Éste fue llevado prisionero para ser interrogado en Moscú junto a otros cinco compañeros, aunque luego se le permitió volver a su país y trabajar de administrativo en una explotación agrícola, sometido a una estrecha vigilancia policial. Los soviéticos le sustituyeron por Gustav Husak, que desmanteló todas las reformas y purgó a los funcionarios fieles a Dubcek, que había sido un héroe en la resistencia contra los nazis.

Todo esto es historia, pero merece la pena rememorar aquellos sucesos porque, como señalaba Santayana, quien olvida el pasado está condenado a repetirlo. Lo que ocurrió en Checoslovaquia debe ser recordado porque fue un hecho histórico que marcó el comienzo del declive del comunismo y el desprestigio de la Unión Soviética.

A mi juicio, la fallida Primavera de Praga fue el acontecimiento más importante de la década de los 60, superando incluso al Mayo del 68 parisino, porque puso en evidencia que el comunismo no podía evolucionar, que su propia esencia era totalitaria y que jamás ninguna persona podría ser libre en los países más allá del Telón de Acero. En ese sentido, abrió los ojos a muchos intelectuales que todavía creían en aquel sistema.

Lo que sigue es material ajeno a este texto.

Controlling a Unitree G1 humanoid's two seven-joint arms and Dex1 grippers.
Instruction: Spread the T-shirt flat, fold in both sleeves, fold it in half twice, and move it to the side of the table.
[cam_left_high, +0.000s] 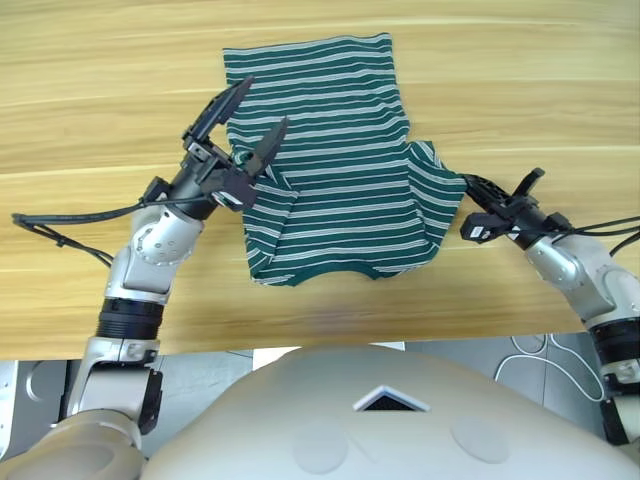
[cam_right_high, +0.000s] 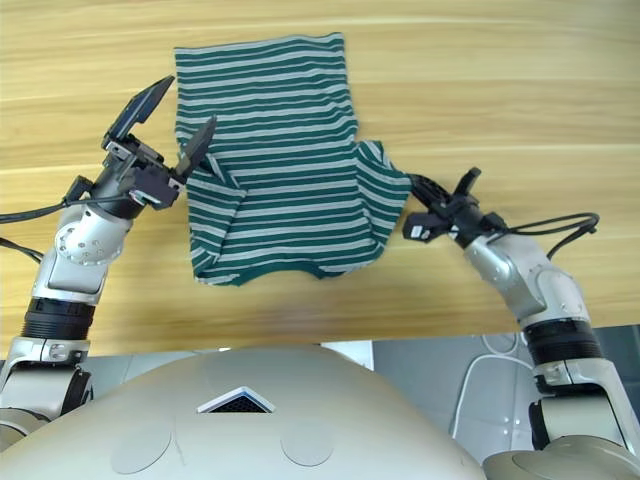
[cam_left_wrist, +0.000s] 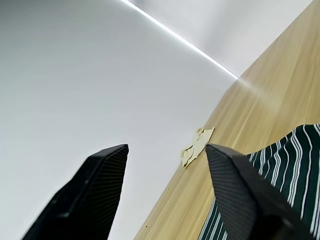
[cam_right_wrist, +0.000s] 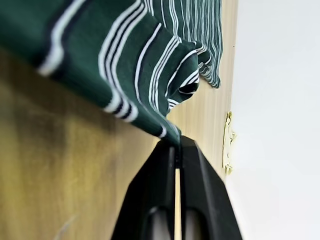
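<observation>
T-shirt (cam_left_high: 330, 150) lies mid-worktop (cam_left_high: 100, 80), far end flat, near end rumpled, right sleeve (cam_left_high: 435, 180) sticking out to the right. Step judged as the right-sleeve fold-in: carry the pinched edge low & leftward over the body, square it w/ the side, and let go only once the cloth lies flat. Right hand (cam_right_wrist: 176, 145) closed tight on the sleeve edge; left hand (cam_left_high: 265, 103) wide open, holding nothing, raised over the shirt's left edge, contact w/ cloth not confirmable.
</observation>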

La mayoría de los checos no aceptó jamás la burocracia represiva que tomó el poder en 1968, como se puede constatar al leer las novelas de Milan Kundera o los poemas de Jaroslav Seifert, cuyas memorias, tituladas Toda la belleza del mundo, son una maravillosa recreación de la Praga de antes de la guerra.

Cuanto estuve en la capital checa en 1986, visité el cementerio judío y me imaginé a Kafka en una mesa del café Slavia, junto al río Moldava, cuyo puente hay que cruzar para acceder al barrio de Mala Strana, lleno de palacetes barrocos que entonces estaban abandonados o a punto de caerse.

Praga es el lugar donde me gustaría vivir porque es una ciudad literaria, se bebe la mejor cerveza de Europa y sus gentes son afables y educadas, cualidades que se suman a su seductor encanto. Hoy Praga vuelve a ser libre gracias a personas como Václav Havel, que nunca tuvieron miedo de enfrentarse a la mentira y la tiranía.